* YOUR GOAL *
Without the pictures, write out all the lines below exactly as they appear.

# # # #

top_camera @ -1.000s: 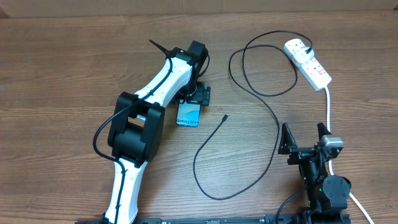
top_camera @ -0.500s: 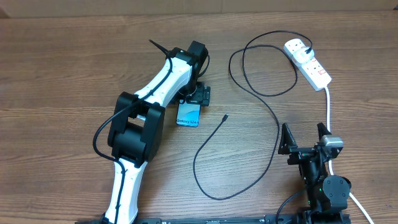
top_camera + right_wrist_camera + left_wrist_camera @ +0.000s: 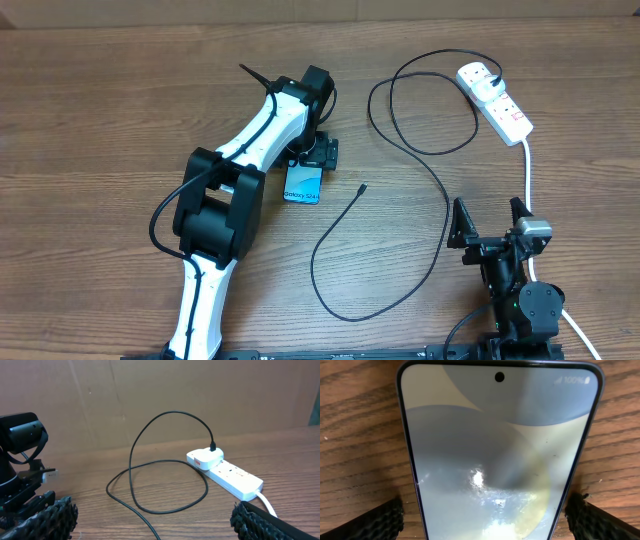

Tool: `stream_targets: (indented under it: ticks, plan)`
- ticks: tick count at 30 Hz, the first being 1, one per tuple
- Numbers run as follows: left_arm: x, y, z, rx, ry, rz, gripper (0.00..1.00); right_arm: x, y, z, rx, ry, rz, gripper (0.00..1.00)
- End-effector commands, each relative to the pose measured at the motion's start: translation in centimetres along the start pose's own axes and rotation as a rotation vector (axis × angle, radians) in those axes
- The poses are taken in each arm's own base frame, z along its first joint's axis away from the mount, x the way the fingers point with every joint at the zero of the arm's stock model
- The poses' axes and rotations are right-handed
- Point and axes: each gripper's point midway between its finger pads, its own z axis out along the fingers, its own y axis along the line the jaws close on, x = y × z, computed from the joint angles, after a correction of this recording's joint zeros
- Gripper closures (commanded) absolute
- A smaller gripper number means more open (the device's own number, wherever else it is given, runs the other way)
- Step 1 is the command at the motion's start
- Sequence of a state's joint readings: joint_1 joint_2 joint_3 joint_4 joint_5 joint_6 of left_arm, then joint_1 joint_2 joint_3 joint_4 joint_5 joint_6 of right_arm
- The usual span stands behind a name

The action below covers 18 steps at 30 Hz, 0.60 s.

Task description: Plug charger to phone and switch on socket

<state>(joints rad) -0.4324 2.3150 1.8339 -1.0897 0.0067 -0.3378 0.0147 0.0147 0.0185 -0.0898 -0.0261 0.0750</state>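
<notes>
Light-blue screen up, the phone (image 3: 305, 183) lies flat on the wooden surface (image 3: 90, 110) a little left of the overhead frame's middle. The end bearing the text "Galaxy S24" points to the lower edge of the frame. Its upper end is hidden beneath the head of the left arm (image 3: 262, 130), which reaches in from the lower left. In the left wrist view the phone (image 3: 500, 460) fills most of the frame. The left jaws are spread wide astride it, one of the black ribbed fingertips (image 3: 375, 520) at each lower corner, outside the phone's long edges. Whether they touch those edges I cannot tell; nothing is gripped.

Just right of the phone lies the small tip (image 3: 362, 187) of the charger (image 3: 446, 208), apart from it and not plugged in. From there the thin black cable curves down towards the lower middle. It then climbs the right half of the frame and loops near the top. It ends in a white plug (image 3: 478, 76) seated in the socket (image 3: 505, 108) at the upper right. A thick white cord (image 3: 528, 165) leaves the socket towards the lower right.

The right jaws stand released and empty at the lower right, well apart from the socket (image 3: 235, 476), which shows in the right wrist view in front of a cardboard wall (image 3: 165, 390).
</notes>
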Motion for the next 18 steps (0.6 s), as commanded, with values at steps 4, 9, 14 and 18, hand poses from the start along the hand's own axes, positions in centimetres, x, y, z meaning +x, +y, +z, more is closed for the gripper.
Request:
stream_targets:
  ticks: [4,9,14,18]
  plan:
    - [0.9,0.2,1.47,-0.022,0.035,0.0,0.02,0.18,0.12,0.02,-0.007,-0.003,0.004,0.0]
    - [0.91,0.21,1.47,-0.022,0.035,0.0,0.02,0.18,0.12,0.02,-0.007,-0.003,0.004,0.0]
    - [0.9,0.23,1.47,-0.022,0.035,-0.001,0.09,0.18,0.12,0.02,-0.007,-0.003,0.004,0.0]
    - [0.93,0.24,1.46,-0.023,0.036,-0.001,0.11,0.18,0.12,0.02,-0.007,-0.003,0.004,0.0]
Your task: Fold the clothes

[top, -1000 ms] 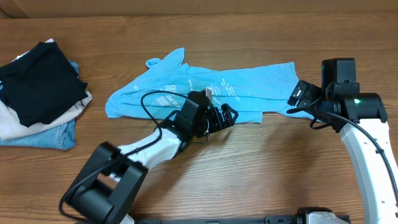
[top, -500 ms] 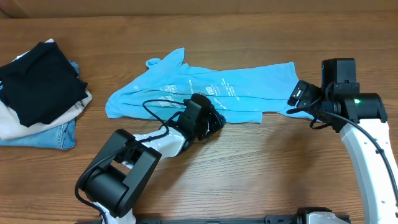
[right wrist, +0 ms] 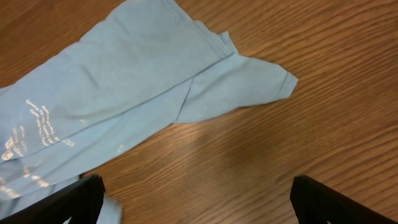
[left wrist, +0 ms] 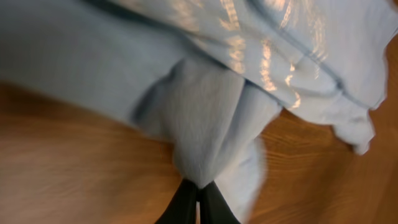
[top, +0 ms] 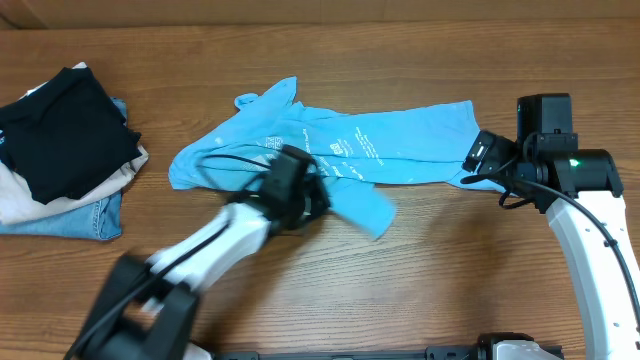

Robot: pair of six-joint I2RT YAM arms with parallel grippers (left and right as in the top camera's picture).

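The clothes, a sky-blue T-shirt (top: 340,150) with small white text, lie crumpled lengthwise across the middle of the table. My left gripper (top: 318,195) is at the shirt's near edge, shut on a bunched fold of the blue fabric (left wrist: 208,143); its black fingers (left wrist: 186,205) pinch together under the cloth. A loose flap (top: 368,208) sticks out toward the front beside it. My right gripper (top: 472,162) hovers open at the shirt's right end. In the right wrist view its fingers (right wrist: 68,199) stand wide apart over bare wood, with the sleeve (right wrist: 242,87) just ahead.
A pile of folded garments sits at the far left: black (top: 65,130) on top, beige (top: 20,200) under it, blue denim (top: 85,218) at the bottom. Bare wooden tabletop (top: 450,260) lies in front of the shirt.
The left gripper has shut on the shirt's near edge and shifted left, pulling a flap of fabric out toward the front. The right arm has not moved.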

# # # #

* YOUR RESPONSE *
top_camera @ -1.000s: 
top_camera @ -0.500s: 
top_camera + right_wrist_camera + left_wrist_camera @ +0.000s: 

Tool: `stream_targets: (indented under it: ticks, plan)`
- ticks: tick count at 30 Hz, the first being 1, one per tuple
- Numbers run as follows: left_arm: x, y, z, rx, ry, rz, gripper (0.00..1.00); right_arm: x, y, z, rx, ry, rz, gripper (0.00..1.00)
- End-effector commands, each relative to the pose measured at the motion's start: translation in centimetres along the start pose's own axes and rotation as a rotation vector (axis × angle, radians) in those axes
- The poses are taken in each arm's own base frame, z along its first joint's axis away from the mount, x the way the fingers point with every joint at the zero of the arm's stock model
- The poses' axes and rotations are right-handed
- Point and axes: each gripper's point midway between its finger pads, its own z axis out along the fingers, its own y axis along the line the jaws close on, x = y × z, computed from the joint angles, after a correction of this recording's joint zeros
- Gripper closures (commanded) absolute
- A smaller gripper number means more open (the device's own number, wherever else it is given, runs the other way)
- Step 1 is the command at the motion's start
- Sequence of a state's joint readings: joint_1 joint_2 joint_3 joint_4 joint_5 joint_6 of left_arm, then joint_1 joint_2 joint_3 joint_4 joint_5 joint_6 of right_arm
- The usual span stands behind a name

The action below covers 18 steps at 30 Hz, 0.60 s.

Task description: Plug charger to phone and switch on socket

<state>(joints rad) -0.4324 2.3150 1.8339 -1.0897 0.0067 -0.3378 0.0147 0.0147 0.0185 -0.0898 -0.0261 0.0750</state>
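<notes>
Light-blue screen up, the phone (image 3: 305, 183) lies flat on the wooden surface (image 3: 90, 110) a little left of the overhead frame's middle. The end bearing the text "Galaxy S24" points to the lower edge of the frame. Its upper end is hidden beneath the head of the left arm (image 3: 262, 130), which reaches in from the lower left. In the left wrist view the phone (image 3: 500, 460) fills most of the frame. The left jaws are spread wide astride it, one of the black ribbed fingertips (image 3: 375, 520) at each lower corner, outside the phone's long edges. Whether they touch those edges I cannot tell; nothing is gripped.

Just right of the phone lies the small tip (image 3: 362, 187) of the charger (image 3: 446, 208), apart from it and not plugged in. From there the thin black cable curves down towards the lower middle. It then climbs the right half of the frame and loops near the top. It ends in a white plug (image 3: 478, 76) seated in the socket (image 3: 505, 108) at the upper right. A thick white cord (image 3: 528, 165) leaves the socket towards the lower right.

The right jaws stand released and empty at the lower right, well apart from the socket (image 3: 235, 476), which shows in the right wrist view in front of a cardboard wall (image 3: 165, 390).
</notes>
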Motion for the next 18 steps (0.6 s), as commanded, with values at steps 4, 9, 14 and 18, hand poses from the start along the hand's own axes, positions in centimetres, x, y, z meaning +x, +y, +z, more is closed for the gripper.
Request:
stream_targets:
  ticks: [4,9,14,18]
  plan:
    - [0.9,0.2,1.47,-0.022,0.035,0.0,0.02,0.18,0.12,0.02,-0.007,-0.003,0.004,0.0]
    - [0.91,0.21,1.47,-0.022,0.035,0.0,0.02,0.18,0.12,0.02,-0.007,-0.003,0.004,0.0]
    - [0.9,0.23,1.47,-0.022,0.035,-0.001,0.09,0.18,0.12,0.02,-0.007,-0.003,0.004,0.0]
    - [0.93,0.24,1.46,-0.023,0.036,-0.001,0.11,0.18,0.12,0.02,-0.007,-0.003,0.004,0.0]
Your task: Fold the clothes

[top, -1000 ms] 
[top, -500 ms] 
[right wrist, +0 ms] 
[left wrist, +0 ms] 
[top, +0 ms] 

Robot: pair of six-joint I2RT YAM arms with parallel grippers (left and right as in the top camera's picture).

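The clothes, a sky-blue T-shirt (top: 340,150) with small white text, lie crumpled lengthwise across the middle of the table. My left gripper (top: 318,195) is at the shirt's near edge, shut on a bunched fold of the blue fabric (left wrist: 208,143); its black fingers (left wrist: 186,205) pinch together under the cloth. A loose flap (top: 368,208) sticks out toward the front beside it. My right gripper (top: 472,162) hovers open at the shirt's right end. In the right wrist view its fingers (right wrist: 68,199) stand wide apart over bare wood, with the sleeve (right wrist: 242,87) just ahead.
A pile of folded garments sits at the far left: black (top: 65,130) on top, beige (top: 20,200) under it, blue denim (top: 85,218) at the bottom. Bare wooden tabletop (top: 450,260) lies in front of the shirt.
The left gripper has shut on the shirt's near edge and shifted left, pulling a flap of fabric out toward the front. The right arm has not moved.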

Now the exercise is complete.